Monday, January 31, 2011

one word

i started today in a semi-strange mood. it seemed like things were just not clicking, the timing was slightly off, and i wasn't really sure why. the skys were dark and grey for the third straight day. for the second day in a row it was raining, which for KL is a very strange. the upside was that the weather allowed me to take a jacket as i left the house, something the normal tropical heat of KL elmininates as a choice.

my day typically starts with a stop for coffee. the past few months i have settled into a routine of going to the starbucks close to my apartment. i take the time to drink espresso at the bar before i head off to the rest of my day. as i walked in the door today i saw that my favorite barista was there, a malay girl in tudong who appears to harbor libertarian feminist views. knowing the conversation would be interesting, i smiled as i walked in.

she asked me how i was as i moved over to the bar, and i said, "i am happy i get to wear my raincoat", showing the jacket off as i settled in. this was when she asked the first question, "can you describe happiness"? such a simple question, one which i have been thinking about alot lately, but how can you describe a state of mind? happiness is different for everyone, it even changes as you go though life, so how do you explain happiness to others?

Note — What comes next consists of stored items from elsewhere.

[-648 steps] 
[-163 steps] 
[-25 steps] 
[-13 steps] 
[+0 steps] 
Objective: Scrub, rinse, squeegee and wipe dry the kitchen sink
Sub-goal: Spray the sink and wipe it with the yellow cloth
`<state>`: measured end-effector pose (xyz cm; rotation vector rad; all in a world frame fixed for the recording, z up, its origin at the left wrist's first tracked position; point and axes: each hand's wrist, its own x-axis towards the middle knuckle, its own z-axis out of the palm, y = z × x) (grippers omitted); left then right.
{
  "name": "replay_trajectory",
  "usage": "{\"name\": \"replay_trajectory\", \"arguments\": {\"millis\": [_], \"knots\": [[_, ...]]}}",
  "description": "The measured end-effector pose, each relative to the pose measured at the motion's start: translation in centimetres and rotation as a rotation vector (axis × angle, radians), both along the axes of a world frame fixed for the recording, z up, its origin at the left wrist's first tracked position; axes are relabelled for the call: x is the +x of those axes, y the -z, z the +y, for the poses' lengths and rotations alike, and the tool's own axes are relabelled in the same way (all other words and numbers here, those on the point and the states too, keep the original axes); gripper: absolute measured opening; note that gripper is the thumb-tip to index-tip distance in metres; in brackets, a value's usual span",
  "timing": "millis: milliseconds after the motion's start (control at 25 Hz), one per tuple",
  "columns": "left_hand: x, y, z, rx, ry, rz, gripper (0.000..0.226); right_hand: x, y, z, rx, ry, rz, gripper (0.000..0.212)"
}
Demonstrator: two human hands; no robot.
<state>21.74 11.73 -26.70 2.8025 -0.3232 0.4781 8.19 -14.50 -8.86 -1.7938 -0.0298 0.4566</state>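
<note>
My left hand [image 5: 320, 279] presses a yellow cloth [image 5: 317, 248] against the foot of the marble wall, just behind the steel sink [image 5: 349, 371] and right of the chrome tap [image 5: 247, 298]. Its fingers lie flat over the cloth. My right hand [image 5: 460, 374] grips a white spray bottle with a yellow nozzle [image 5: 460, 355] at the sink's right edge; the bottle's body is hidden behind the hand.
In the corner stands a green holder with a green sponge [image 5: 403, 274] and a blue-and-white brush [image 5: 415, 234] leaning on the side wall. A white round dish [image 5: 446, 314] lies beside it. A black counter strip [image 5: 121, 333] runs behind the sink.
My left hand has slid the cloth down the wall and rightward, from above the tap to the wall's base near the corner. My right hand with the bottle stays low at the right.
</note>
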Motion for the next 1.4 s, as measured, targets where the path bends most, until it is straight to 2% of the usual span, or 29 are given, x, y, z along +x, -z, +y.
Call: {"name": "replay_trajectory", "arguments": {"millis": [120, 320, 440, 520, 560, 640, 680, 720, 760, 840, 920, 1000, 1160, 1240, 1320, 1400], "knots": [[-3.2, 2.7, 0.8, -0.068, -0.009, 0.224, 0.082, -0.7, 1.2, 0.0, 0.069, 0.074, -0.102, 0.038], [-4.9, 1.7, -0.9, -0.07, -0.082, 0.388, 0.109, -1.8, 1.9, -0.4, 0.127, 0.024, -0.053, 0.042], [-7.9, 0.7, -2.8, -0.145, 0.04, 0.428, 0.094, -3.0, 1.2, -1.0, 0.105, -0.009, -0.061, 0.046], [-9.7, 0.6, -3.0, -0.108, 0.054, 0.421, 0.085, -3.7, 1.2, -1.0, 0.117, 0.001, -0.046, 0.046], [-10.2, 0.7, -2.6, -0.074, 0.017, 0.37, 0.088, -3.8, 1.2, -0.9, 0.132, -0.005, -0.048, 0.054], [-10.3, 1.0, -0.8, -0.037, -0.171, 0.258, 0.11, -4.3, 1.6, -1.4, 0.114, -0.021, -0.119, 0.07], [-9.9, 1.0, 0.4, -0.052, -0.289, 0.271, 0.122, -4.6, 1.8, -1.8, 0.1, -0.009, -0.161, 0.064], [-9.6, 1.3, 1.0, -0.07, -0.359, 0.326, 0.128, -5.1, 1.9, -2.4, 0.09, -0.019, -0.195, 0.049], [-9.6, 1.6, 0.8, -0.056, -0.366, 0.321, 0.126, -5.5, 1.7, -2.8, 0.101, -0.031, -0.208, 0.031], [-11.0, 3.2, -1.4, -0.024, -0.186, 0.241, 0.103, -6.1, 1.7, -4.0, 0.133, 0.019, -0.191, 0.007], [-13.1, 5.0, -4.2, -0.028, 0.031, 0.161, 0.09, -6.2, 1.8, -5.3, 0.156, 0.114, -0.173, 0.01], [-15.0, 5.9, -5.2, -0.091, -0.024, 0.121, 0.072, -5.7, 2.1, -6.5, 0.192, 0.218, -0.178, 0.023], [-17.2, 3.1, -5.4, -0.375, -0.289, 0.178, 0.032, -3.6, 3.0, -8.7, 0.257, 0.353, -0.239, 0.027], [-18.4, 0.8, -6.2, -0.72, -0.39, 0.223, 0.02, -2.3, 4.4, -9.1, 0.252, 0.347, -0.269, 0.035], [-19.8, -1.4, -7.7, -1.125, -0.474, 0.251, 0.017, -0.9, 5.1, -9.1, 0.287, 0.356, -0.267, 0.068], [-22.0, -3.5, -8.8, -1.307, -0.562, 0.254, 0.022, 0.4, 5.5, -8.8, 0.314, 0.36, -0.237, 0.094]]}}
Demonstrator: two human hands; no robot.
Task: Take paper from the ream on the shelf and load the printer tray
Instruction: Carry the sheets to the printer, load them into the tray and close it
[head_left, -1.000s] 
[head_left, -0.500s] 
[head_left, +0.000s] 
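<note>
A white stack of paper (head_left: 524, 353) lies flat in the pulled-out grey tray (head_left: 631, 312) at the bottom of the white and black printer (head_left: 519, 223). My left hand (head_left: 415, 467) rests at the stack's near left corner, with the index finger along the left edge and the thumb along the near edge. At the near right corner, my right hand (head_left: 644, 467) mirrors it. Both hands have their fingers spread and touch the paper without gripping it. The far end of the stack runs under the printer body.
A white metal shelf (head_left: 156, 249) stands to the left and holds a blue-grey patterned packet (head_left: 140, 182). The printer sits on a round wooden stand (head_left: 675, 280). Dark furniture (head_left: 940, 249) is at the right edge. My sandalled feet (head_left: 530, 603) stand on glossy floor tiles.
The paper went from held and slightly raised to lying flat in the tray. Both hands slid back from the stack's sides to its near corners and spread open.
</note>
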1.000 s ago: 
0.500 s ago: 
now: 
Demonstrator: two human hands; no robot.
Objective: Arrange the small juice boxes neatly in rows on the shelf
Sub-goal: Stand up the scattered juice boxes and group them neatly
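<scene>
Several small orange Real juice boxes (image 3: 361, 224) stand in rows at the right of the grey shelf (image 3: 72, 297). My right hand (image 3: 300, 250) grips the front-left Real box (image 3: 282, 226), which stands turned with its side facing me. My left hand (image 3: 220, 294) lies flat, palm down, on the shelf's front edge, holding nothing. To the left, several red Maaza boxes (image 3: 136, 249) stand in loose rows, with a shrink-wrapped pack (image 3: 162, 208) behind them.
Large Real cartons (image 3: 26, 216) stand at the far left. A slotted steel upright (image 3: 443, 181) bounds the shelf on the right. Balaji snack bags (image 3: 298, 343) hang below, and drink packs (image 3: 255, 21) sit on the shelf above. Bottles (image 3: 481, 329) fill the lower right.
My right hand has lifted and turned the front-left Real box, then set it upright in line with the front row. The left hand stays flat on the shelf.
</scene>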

i had spent most of saturday watching movies. i thought "eat, pray, love" would be an uplifting film for a rainy weekend. julia roberts is usually fun, and i expected something like "under a tuscan sun", with the plumbers and the bright colors of italy. in the end, the movie felt too surface for me, as though the distance liz kept from those around her limited the viewer from connecting to the film itself.

the one moment of happiness i did see in the film was when liz ate simple a bowl of pasta in italy. it was a moment that represented her renewed hunger for life. the passion for enjoyment, and the fact that she had found it in a simple pleasure that she was enjoying alone was not lost on me. these thoughts had flashed into my mind when i heard the question, but before i could answer a second question came, "what is happiness, in one word"?

this one had me stumped, i had this great image of living in italy, learning the language, exeriencing the culture, hearing the sites and sounds of the people and having a glass of barbera d'alba and a delicious bowl of pasta dressed in tomato basil on the table in front of me. but how would i decribe that in one word?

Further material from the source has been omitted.